Para o ministro de Portos e Aeroportos, Tomé Franca, o aprofundamento do canal faz parte da estratégia de expansão da infraestrutura para acompanhar o crescimento da demanda e garantir maior agilidade às operações. “Essa obra significa mais capacidade para movimentar cargas e maior eficiência logística, mantendo o Brasil competitivo nas principais rotas do comércio internacional. É um investimento estratégico para o Porto de Santos e também para o crescimento da infraestrutura portuária”, afirmou.
“É um investimento que estamos fazendo de quase 620 milhões, que atende ao planejamento de expansão do Porto de Santos, para que a mais moderna frota de navios cargueiros do mundo possa acessar sem dificuldade os terminais, aumentando a produtividade e diminuindo custos”, disse o presidente da APS, Anderson Pomini.

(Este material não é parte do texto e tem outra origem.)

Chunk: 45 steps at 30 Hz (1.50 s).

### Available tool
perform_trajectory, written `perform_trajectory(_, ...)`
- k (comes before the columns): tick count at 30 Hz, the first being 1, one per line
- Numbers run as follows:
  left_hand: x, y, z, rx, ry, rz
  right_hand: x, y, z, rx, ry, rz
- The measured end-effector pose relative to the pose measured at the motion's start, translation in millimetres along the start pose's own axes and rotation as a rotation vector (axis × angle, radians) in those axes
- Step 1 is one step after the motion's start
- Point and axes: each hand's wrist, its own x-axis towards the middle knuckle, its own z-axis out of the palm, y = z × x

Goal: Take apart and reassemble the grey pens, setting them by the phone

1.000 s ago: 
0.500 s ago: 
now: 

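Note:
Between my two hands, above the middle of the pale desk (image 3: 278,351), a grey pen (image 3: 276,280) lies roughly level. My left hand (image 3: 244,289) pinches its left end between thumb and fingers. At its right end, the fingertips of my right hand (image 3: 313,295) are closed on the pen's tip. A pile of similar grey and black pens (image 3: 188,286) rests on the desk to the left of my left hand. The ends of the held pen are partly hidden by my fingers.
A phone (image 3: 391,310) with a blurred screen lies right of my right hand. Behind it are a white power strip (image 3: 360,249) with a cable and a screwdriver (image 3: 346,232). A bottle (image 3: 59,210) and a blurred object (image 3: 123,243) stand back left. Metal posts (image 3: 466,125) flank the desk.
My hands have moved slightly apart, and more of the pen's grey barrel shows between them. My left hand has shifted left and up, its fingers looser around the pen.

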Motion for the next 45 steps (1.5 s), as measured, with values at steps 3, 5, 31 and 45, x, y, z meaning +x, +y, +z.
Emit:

O aprofundamento do canal do Porto de Santos será feito depois de 14 anos da última obra, quando a profundidade foi aumentada para 15 metros. Neste período, os navios passaram a exigir maior calado. Com a obra, a APS visa garantir aos usuários do complexo portuário melhor infraestrutura.
Além da execução da dragagem, a contratação contempla etapas como licenciamento ambiental, elaboração dos projetos básico e executivo e a manutenção da nova profundidade por dois anos.